Nowell, meanwhile, was a natural sportsman, quick, lithe, good at anything and everything.
“At school, my son Ben and all his mates wanted to be in Jack’s team whatever the sport was: football, hockey, swimming,” he says. “But even when they were 15 I wouldn’t have said he was the most talented lad in our team. What he and Luke had above all else was a desire. I’ve never known anyone as desperate to win as those two.”
It was a desire which helped the Penzance junior side hoover up trophies locally. With Cowan-Dickie powering through the scrum, Nowell flying down the flanks, when they were available the team were unstoppable. And the good news for the coach was they were always available. These were two youngsters who lived for rugby.
“Luke was a very strong lad, who had difficulties in school. On the rugby pitch he could release his emotions skilfully and legally. Rugby was his way of expressing himself. And Jack just loved winning.” Even so, he was still not considered to be the best in the area. When Cowan-Dickie was picked for Cornwall Under-16s, Nowell missed out.
“To this day you’ll meet lads who’ll tell you their proudest achievement is they were picked for Cornwall Under-16 ahead of Jack Nowell,” says Brooks. “But the thing is, he learned from that disappointment and really kicked on from there.”

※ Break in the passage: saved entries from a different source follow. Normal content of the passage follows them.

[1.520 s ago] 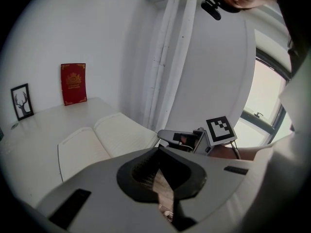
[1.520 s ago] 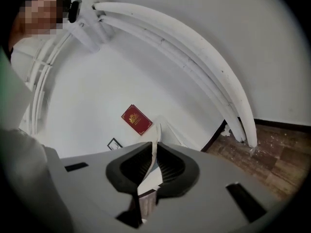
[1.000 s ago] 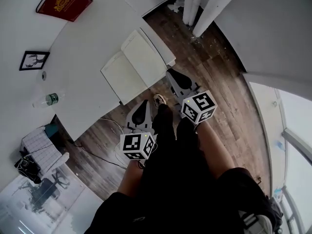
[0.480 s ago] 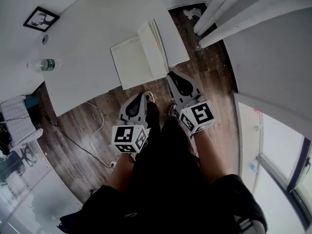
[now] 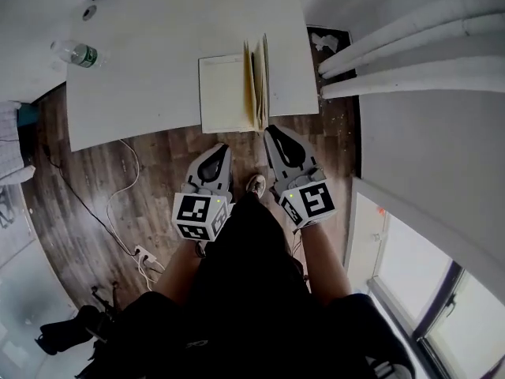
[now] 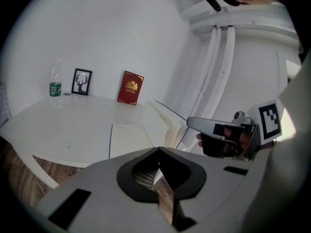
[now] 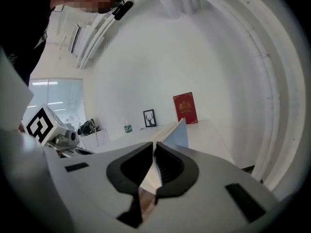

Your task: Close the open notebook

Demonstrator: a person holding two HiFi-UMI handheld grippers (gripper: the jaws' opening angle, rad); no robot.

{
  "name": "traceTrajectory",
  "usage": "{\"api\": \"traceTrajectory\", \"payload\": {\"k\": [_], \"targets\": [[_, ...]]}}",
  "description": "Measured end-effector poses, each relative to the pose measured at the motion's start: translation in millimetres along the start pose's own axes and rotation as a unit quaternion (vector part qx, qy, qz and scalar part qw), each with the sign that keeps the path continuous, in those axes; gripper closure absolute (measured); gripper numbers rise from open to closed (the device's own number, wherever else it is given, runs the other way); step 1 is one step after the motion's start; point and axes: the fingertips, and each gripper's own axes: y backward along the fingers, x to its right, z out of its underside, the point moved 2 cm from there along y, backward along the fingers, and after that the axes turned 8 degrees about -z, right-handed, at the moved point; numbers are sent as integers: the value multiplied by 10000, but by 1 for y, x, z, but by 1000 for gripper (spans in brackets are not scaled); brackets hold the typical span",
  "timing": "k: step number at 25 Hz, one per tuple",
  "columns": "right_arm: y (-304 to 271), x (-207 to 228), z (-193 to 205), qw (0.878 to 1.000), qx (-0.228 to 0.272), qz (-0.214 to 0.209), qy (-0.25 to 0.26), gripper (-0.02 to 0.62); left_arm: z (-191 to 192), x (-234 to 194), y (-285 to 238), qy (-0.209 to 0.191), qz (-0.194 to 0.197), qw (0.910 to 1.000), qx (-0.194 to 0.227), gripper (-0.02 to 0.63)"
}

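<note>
1. Cream-paged notebook [image 5: 223, 93] with a blue-grey cover, lying at the near edge of the white rectangular bench [image 5: 142, 69]. Left half flat, right half raised about upright at the spine.
2. Grip of the right tool [image 5: 267, 130]: closed on the near lower corner of the raised half, with the thin cover edge pinched between the pads.
3. State of the left tool [image 5: 222, 146]: closed with nothing between its jaws, just short of the notebook and not touching it.
4. Progress, as judged: roughly halfway. Lifting done. Yet to come: swinging the raised half over, laying it flat on the left half, then letting go.
5. Head view only: upright fan of pages seen from above, both tools together, and a clear plastic water bottle [image 5: 75, 52] near the far corner.
6. Gripper views only: dark red book [image 6: 130, 88] with a gold emblem, propped against the wall. Pinch on the cover, from the right gripper view alone.
</note>
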Motion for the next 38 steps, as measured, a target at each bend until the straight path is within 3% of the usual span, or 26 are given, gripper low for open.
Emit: {"api": "traceTrajectory", "payload": {"k": [13,22,38], "targets": [[-29,-26,4,9961,-507,-520,494,555,13,-31,8,610,-290,9976,156,603],[-56,-48,14,9863,-957,-1018,875,555,19,-52,10,806,-458,9953,291,603],[-92,-70,42,9646,-1664,-1489,1407,556,42,-88,13,1296,-728,9885,289,603]]}}
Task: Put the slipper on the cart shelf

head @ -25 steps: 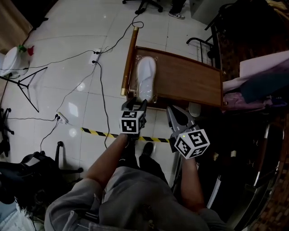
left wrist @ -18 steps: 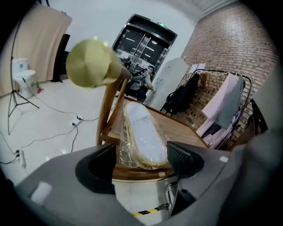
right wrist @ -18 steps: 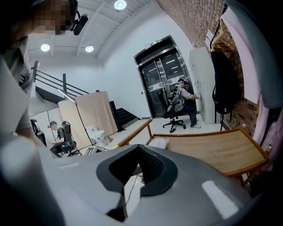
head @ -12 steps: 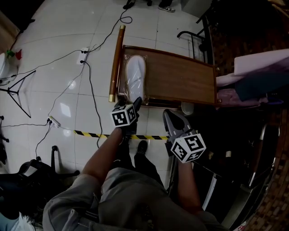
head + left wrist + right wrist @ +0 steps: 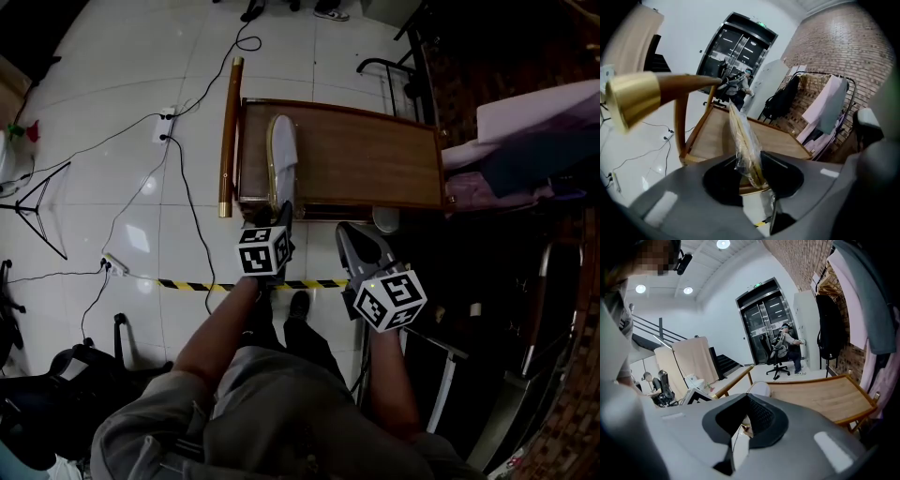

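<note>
Left gripper (image 5: 284, 210) is closing its jaws on the heel of the plastic-wrapped slipper (image 5: 282, 155), which is tipped on edge at the wooden cart shelf's (image 5: 375, 159) left end. Right gripper (image 5: 362, 246) has its jaws together, nothing in them.

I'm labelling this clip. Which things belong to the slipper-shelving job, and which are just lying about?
Job: slipper, cart shelf, left hand-held gripper with jaws closing on the slipper.
Lying about: floor cables, hazard tape, hanging clothes.
</note>
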`<state>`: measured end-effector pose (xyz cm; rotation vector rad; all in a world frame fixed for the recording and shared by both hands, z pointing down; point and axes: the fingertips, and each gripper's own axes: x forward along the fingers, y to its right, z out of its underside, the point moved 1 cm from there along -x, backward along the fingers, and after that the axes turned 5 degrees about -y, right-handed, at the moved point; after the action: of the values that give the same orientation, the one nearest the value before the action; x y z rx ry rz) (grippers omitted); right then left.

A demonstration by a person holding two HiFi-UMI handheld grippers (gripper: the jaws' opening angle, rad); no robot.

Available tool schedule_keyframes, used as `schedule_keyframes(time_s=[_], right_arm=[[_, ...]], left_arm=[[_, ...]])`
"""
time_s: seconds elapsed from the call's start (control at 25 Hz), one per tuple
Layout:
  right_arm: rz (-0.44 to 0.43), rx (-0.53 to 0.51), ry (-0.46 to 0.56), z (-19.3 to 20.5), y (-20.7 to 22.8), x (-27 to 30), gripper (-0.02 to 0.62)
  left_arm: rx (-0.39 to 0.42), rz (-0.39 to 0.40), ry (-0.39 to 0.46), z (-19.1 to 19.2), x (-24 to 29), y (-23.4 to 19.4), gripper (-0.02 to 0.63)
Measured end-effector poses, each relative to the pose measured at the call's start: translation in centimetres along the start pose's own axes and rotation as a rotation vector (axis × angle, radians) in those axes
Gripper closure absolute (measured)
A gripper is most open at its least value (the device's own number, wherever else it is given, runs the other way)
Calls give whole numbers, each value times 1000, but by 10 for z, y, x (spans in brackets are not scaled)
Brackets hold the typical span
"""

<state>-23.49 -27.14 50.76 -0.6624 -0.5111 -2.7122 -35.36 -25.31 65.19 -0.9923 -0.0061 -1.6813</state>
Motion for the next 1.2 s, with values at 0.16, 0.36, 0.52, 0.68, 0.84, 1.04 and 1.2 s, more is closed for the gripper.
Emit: schedule_keyframes(time_s=[0.16,0.36,0.52,0.68,0.84,1.04,1.2], right_arm=[[27,2,23,-7,4,-9,597],[77,-6,57,-18,5,-29,597],[156,9,106,-22,15,-55,597],[249,38,147,-17,24,-85,597],[352,71,193,-8,38,-125,597],[451,107,250,7,44,-175,597],[515,133,304,25,37,-225,597]], left_arm=[[69,57,39,-22,-13,25,517],[176,135,66,-41,-30,61,528],[251,210,69,-53,-38,96,528],[310,301,78,-58,-47,130,529],[362,402,67,-55,-59,166,529],[408,491,12,-27,-82,202,529],[443,552,-28,1,-108,238,529]])
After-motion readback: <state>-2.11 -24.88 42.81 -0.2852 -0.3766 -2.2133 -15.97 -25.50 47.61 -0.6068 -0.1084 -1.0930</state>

Brooks admits what propelled the pair to the top was when they enrolled at Truro College after leaving secondary school at 16. Here they came under the college’s rugby programme, which drew in talent from as far away as Devon. The better players there pushed them to excel. And there were some real prospects amongst their contemporaries: the pair played in the college first XV with their England team-mate Henry Slade. Truro, Brooks says, changed the pair’s outlook.
“If you’d have asked me who was my best player in our junior team, I’d have said Kyle Moyle, who now plays on the wing for Cornish Pirates,” he reckons. “But when he was 16 he became an apprentice for his dad’s roofing firm. Jack and Luke went to Truro College and their game went up to another level. When they turned out for us in those days, you could see how they had progressed by playing with and against the best. That’s really when I first thought: these guys could make it to the top.”
It was while at Truro College that they were signed up by the Exeter academy, making the 200 mile round trip up from Penzance for every training session. But, even as they advanced to Exeter’s first team and England duty, their connection with their first club – and their first coach – remained strong.
“I lost my wife to cancer 14 years ago, when I was coaching them,” Brooks says. “Back in June, I got remarried. And both of them came to the wedding. That was lovely. And my son Ben is still big mates with them. He’s in Japan now, watching the boys he grew up with play for England.”
And down at Penzance rugby club, the next generation are starting the process that took the two local lads to the top.
“There’s not a kid in Cornwall who doesn’t want to be the next Luke Cowan-Dickie or Jack Nowell,” says Brooks. “Watching them score for England last weekend was a proud moment for the whole county. I can tell you this, I wouldn’t have been alone having a lump in my throat when they went over the line.”